Automatic testing and rollback of your GitOps with Argo Rollouts

Jason Umiker
6 min read4 days ago

--

In the previous blog posts in this series (here and here) I’ve taken you through declarative GitOps of Kubernetes clusters with ClusterAPI and Argo CD and how to structure them to run many of clusters with minimal effort.

This blog post picks up where the last one left off — how to test our deployments and to automatically roll them back (or not even cut the traffic over in the first place!) if there are issues.

Argo Rollouts

Rollouts is another project/tool from Argo that is focused on making our deployments more automated and safe. It can do both blue/green as well as canary/progressive deployments — depending on your Ingress setup and type of traffic.

It does this by replacing the built-in Kubernetes Deployment controller with a more advanced one that it provides called a Rollout. That means that it only really helps with workloads that you’d use Deployment for — things that are custom resources, DaemonSets, StatefulSets etc. wouldn’t be good candidates for this treatment.

In our example, we’ll start with blue/green —mainly because the GKE built-in Ingress controller I’m using doesn’t (yet?) support canary. I’ll cover canary in a future post.

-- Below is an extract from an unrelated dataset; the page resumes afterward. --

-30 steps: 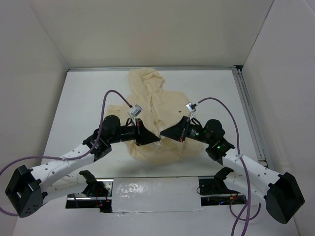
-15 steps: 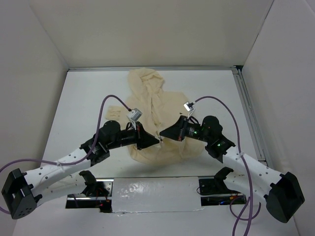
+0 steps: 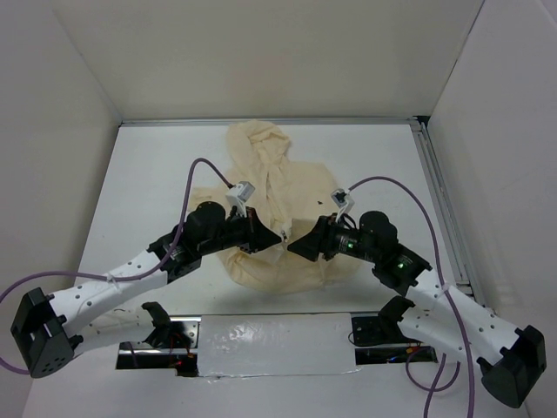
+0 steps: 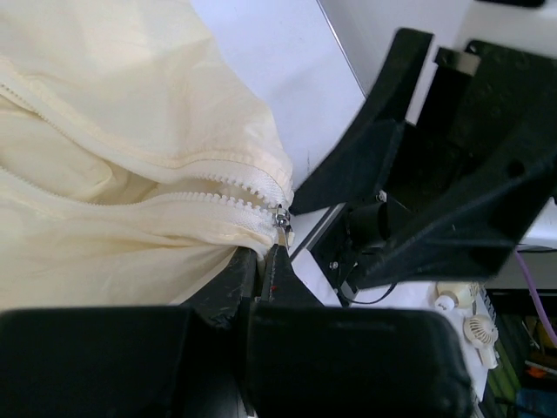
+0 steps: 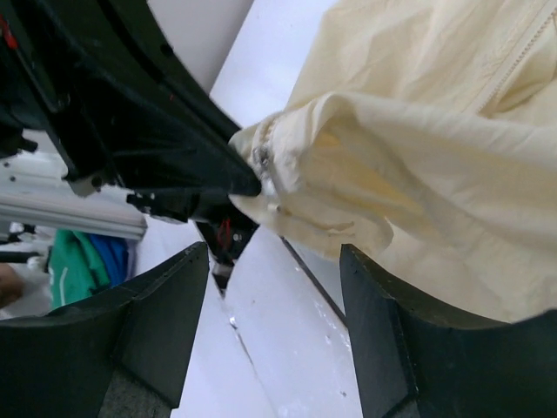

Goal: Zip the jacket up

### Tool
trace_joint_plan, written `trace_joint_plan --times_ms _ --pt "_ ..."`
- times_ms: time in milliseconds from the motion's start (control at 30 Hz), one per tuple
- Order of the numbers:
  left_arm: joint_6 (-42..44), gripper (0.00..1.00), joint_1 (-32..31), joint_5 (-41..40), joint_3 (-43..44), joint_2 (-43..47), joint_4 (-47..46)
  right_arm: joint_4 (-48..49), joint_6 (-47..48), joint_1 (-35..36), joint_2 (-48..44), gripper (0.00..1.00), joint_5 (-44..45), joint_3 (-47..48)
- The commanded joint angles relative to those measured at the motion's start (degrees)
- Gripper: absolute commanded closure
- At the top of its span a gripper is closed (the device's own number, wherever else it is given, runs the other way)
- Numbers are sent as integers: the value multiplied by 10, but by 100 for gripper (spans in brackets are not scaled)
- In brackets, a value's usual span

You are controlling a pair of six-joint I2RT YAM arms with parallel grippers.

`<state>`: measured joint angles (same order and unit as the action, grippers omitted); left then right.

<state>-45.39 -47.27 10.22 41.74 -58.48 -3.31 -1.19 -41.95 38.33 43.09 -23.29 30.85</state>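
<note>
The cream jacket (image 3: pixel 271 196) lies on the white table (image 3: pixel 152 187), hood toward the far wall, its front zipper (image 4: pixel 183 187) running toward the lifted hem. My left gripper (image 3: pixel 277 237) is shut on the jacket's bottom edge right at the metal zipper slider (image 4: pixel 281 218), the fingertips (image 4: pixel 277 254) pinching the fabric just under it. My right gripper (image 3: pixel 296 246) hangs open a short way right of that spot, apart from the cloth. In the right wrist view its two fingers (image 5: pixel 165 322) stand wide with only table between them, and the jacket (image 5: pixel 418 174) bunches just beyond.
A silvery taped plate (image 3: pixel 261 335) lies at the near edge between the arm bases. A metal rail (image 3: pixel 439 205) runs along the table's right side. White walls enclose the table on three sides. Purple cables (image 3: pixel 196 174) loop above both wrists.
My right gripper has opened, let go of the jacket's hem, and drawn back slightly to the right. The left gripper stays shut at the zipper's foot and has shifted only a little.
</note>
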Motion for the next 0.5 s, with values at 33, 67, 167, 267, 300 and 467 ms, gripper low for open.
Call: trace_joint_plan --times_ms 33,67,167,267,300,467 --pt "-14 100 2 -10 33 -8 0 -38 51 46 -30 32 65 -3" --pt "-18 100 2 -7 32 -8 1 -28 57 53 -29 33 88 -5" --pt "-23 100 2 -8 34 -5 3 -8 71 79 -6 37 125 -11" --pt "-23 100 2 -6 37 0 10 35 79 106 27 40 140 -26" --pt "-22 100 2 -6 39 3 15 36 85 118 44 41 161 -24" --pt "-21 100 2 -1 34 10 15 65 95 141 74 43 208 -15"
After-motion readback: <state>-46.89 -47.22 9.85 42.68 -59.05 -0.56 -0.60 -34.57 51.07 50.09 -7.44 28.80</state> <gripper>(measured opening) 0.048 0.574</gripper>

Automated Blue/Green Deployments

Argo Rollouts Blue/Green Diagram

Here is our example Rollout manifest:

apiVersion: argoproj.io/v1alpha1
kind: Rollout
metadata:
name: bluegreen-demo
labels:
app: bluegreen-demo
spec:
replicas: 1
revisionHistoryLimit: 1
selector:
matchLabels:
app: bluegreen-demo
template:
metadata:
labels:
app: bluegreen-demo
spec:
containers:
- name: bluegreen-demo
image: argoproj/rollouts-demo:blue
imagePullPolicy: Always
ports:
- name: http
containerPort: 8080
protocol: TCP
resources:
requests:
memory: 32Mi
cpu: 5m
strategy:
blueGreen:
activeService: bluegreen-demo
previewService: bluegreen-demo-preview
prePromotionAnalysis:
templates:
- templateName: success-rate
args:
- name: url_map_name
value: k8s2-um-1cf9hwd1-default-bluegreen-demo-preview-cn1eress
- name: project_id
value: project-435400
postPromotionAnalysis:
templates:
- templateName: success-rate
args:
- name: url_map_name
value: k8s2-um-1cf9hwd1-default-bluegreen-demo-94bd5pw1
- name: project_id
value: project-435400
previewReplicaCount: 1
autoPromotionEnabled: true
autoPromotionSeconds: 1
scaleDownDelaySeconds: 30
abortScaleDownDelaySeconds: 30

The way that this process works is:

  1. Beginning at a fully promoted, steady-state, a revision 1 ReplicaSet is pointed to by both the activeService and previewService.
  2. A user initiates an update by modifying the pod template (spec.template.spec).
  3. The revision 2 ReplicaSet is created with size 0.
  4. The previewService is modified to point to the revision 2 ReplicaSet. The activeService remains pointing to revision 1.
  5. The revision 2 ReplicaSet is scaled to previewReplicaCount.
  6. Once revision 2 ReplicaSet Pods are fully available, prePromotionAnalysis begins.
  7. Upon success of prePromotionAnalysis, the blue/green pauses if autoPromotionEnabled is false
  8. The revision 2 ReplicaSet is scaled to the spec.replicas
  9. The rollout “promotes” the revision 2 ReplicaSet by updating the activeService to point to it. At this point, there are no services pointing to revision 1
  10. postPromotionAnalysis analysis begins
  11. Once postPromotionAnalysis completes successfully, the update is successful and the revision 2 ReplicaSet is marked as stable. The rollout is considered fully-promoted.
  12. After waiting scaleDownDelaySeconds, the revision 1 ReplicaSet is scaled down

The Analysis

There are a variety of ways you can decide if a deployment ‘passes’ or not in the Analysis including:

  • Metrics such as the % of failed return codes or latency from services like Prometheus, Datadog, New Relic, AWS CloudWatch, etc.
  • A successful Kubernetes Job (which can test nearly anything)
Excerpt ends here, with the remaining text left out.